Items from a data source |
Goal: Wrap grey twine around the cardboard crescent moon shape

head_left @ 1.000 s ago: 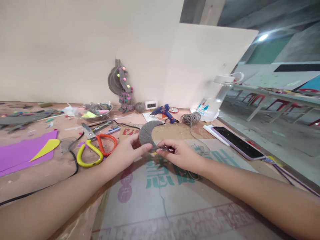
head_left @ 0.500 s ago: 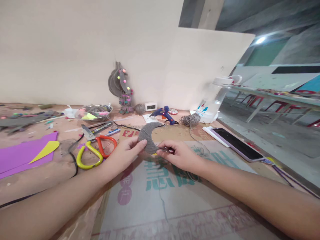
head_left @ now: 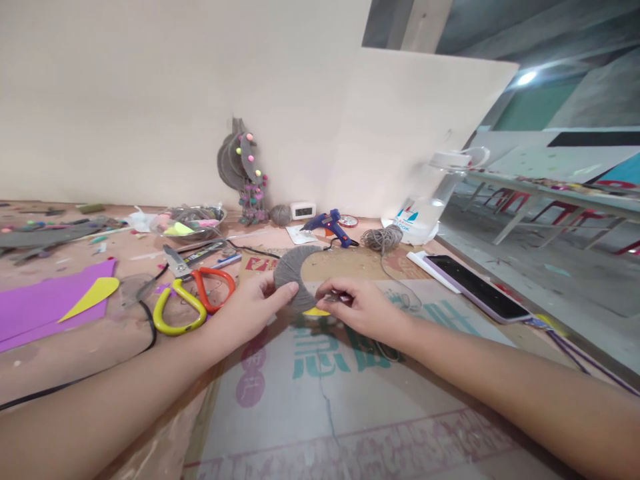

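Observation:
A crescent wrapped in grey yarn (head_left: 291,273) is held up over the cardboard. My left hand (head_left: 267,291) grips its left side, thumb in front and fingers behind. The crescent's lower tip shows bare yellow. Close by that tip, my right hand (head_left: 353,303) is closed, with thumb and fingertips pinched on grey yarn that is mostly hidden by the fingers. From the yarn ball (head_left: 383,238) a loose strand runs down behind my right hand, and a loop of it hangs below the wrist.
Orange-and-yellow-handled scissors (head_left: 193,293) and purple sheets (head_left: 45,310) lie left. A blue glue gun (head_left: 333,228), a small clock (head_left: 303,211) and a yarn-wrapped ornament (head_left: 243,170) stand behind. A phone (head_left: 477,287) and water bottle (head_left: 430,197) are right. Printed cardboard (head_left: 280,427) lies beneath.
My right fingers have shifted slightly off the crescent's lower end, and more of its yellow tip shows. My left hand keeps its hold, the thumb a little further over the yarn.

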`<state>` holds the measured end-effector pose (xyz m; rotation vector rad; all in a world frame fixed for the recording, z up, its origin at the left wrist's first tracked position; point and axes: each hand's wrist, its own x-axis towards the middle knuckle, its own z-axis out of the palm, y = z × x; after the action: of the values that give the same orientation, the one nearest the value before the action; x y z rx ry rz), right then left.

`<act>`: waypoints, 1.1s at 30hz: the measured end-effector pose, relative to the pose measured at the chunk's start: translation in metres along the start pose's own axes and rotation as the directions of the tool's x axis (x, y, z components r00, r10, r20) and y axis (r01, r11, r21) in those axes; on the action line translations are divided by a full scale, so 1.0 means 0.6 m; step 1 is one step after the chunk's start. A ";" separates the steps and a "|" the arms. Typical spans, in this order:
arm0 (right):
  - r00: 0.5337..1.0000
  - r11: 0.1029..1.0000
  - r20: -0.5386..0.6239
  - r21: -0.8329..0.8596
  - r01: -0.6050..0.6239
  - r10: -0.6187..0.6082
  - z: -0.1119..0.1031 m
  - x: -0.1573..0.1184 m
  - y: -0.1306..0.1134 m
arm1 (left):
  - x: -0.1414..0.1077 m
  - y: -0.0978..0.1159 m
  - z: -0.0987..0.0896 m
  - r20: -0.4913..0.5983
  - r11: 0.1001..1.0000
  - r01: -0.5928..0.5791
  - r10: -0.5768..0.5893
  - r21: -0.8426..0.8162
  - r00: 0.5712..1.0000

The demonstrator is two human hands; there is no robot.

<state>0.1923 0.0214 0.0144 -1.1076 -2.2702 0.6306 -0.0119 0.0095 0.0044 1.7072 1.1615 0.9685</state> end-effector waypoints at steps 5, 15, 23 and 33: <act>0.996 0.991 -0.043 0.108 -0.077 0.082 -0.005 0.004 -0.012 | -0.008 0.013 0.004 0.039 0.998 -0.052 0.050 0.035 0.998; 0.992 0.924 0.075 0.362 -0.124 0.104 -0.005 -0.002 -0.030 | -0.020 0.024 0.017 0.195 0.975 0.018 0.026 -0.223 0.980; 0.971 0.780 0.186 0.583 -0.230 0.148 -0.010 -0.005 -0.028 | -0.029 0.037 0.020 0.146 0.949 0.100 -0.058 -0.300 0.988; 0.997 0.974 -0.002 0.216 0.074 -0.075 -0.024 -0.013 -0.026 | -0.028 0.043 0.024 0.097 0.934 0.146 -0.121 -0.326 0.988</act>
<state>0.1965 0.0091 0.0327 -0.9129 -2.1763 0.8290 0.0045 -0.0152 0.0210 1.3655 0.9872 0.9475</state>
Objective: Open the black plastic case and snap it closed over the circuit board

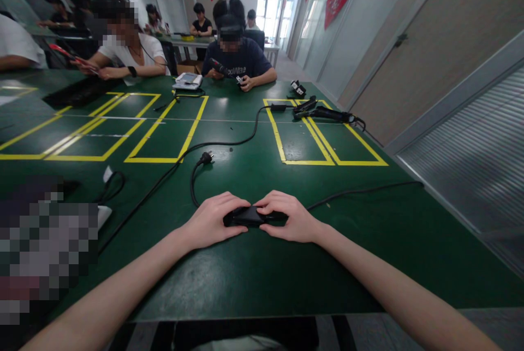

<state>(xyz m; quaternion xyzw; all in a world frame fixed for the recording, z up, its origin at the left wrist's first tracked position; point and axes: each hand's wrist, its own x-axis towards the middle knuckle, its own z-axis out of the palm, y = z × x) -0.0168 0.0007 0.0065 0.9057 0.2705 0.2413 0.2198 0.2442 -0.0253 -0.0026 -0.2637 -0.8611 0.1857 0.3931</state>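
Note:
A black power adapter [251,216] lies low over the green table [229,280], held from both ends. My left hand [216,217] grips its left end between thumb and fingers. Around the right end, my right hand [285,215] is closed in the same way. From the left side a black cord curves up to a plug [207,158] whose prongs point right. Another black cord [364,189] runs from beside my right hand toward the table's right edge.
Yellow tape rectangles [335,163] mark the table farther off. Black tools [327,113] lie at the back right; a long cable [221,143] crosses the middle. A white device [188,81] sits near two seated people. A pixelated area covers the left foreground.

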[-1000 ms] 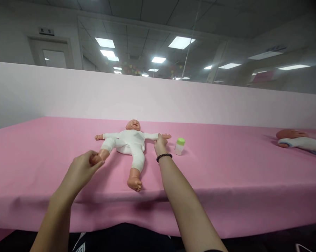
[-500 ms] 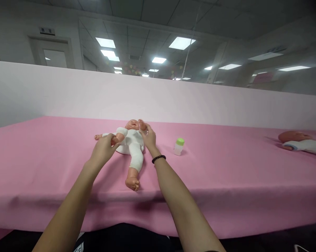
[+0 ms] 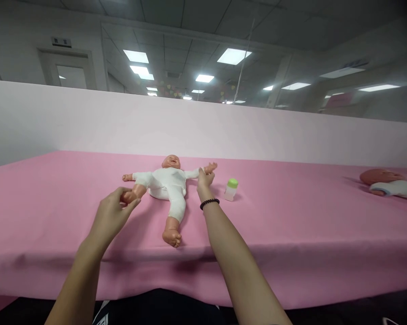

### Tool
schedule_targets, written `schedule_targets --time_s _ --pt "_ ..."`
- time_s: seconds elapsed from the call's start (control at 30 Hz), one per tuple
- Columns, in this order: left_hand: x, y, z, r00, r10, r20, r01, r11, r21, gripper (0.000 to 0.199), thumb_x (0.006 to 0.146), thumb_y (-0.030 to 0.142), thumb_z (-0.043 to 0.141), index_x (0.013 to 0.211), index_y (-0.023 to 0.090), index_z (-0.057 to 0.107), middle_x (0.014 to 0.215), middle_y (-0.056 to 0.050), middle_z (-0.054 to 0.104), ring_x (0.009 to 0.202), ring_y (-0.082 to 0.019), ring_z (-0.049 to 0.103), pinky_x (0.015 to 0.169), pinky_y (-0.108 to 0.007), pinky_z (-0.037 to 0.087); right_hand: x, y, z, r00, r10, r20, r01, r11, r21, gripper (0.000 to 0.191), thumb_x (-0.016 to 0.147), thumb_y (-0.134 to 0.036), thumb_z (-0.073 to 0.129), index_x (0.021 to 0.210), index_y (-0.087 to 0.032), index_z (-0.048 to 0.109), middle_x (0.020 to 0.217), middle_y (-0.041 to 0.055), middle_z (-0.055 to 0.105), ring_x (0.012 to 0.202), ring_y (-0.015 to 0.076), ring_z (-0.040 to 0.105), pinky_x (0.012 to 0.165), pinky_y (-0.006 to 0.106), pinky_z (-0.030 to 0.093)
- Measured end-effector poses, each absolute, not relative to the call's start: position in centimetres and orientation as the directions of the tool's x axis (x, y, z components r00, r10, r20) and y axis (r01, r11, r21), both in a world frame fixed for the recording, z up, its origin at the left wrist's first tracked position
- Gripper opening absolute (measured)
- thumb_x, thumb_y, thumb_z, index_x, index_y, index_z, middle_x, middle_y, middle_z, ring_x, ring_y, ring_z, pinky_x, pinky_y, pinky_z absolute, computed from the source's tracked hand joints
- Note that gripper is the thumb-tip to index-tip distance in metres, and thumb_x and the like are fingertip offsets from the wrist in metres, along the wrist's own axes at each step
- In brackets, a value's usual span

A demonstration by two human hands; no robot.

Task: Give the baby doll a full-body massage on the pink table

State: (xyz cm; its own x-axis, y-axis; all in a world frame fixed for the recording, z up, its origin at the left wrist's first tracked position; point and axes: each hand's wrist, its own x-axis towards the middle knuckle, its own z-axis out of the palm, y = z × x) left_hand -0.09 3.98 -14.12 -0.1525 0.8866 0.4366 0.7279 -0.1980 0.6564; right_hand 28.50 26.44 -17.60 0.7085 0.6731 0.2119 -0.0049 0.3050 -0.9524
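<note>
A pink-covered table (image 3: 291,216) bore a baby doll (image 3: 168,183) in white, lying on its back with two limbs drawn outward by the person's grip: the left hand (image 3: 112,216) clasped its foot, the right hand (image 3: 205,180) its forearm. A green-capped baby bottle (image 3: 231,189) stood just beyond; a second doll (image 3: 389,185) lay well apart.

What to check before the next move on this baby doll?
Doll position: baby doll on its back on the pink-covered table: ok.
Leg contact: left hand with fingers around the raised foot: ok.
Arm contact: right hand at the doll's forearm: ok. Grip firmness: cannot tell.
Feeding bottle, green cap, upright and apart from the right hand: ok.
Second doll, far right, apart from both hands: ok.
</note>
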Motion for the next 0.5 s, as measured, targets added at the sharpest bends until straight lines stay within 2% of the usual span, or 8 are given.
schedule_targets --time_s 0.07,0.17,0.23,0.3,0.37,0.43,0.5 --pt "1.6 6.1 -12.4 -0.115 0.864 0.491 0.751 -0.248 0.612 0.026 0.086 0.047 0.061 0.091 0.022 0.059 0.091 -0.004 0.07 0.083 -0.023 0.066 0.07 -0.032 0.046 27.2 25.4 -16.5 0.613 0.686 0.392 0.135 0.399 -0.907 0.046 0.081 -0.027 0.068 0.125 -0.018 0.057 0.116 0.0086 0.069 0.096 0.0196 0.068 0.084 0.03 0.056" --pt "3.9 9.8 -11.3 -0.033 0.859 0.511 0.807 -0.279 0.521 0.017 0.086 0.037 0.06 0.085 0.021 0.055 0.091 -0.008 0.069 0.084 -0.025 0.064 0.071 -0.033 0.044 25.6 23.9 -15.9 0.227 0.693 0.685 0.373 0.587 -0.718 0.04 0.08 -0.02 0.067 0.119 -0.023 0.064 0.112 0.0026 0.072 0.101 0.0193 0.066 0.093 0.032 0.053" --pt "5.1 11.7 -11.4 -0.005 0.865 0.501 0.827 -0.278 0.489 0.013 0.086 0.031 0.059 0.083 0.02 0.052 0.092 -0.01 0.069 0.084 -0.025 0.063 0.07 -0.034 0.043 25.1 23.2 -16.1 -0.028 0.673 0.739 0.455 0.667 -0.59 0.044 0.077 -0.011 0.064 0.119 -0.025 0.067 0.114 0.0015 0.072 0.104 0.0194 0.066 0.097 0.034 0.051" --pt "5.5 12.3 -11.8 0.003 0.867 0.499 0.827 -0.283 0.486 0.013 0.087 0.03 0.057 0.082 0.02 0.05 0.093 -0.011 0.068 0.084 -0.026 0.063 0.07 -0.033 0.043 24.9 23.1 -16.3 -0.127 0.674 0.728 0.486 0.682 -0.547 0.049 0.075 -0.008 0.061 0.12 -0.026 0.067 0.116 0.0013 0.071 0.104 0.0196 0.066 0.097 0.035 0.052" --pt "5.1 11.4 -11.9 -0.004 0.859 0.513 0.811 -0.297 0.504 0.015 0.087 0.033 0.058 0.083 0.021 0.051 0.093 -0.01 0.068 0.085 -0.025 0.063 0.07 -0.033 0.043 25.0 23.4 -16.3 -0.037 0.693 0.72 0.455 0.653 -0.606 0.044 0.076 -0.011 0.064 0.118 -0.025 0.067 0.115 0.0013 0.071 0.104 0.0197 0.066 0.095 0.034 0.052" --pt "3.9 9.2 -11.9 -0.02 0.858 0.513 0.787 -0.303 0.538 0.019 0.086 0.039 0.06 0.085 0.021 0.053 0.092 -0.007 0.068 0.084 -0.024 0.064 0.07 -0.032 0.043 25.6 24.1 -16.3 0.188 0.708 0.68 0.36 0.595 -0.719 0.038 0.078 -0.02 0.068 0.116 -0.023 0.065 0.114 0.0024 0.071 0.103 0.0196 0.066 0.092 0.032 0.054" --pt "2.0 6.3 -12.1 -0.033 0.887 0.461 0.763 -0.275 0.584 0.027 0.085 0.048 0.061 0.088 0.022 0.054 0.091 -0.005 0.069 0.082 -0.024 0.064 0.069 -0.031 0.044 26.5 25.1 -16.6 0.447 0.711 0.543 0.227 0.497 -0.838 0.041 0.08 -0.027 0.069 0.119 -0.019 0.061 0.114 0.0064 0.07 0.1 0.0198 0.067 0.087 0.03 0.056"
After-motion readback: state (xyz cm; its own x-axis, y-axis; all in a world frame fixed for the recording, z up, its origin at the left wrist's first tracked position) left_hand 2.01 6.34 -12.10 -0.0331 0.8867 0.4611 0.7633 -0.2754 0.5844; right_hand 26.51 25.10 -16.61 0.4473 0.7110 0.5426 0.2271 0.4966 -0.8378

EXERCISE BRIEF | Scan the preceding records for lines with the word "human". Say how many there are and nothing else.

SOLUTION BELOW | 2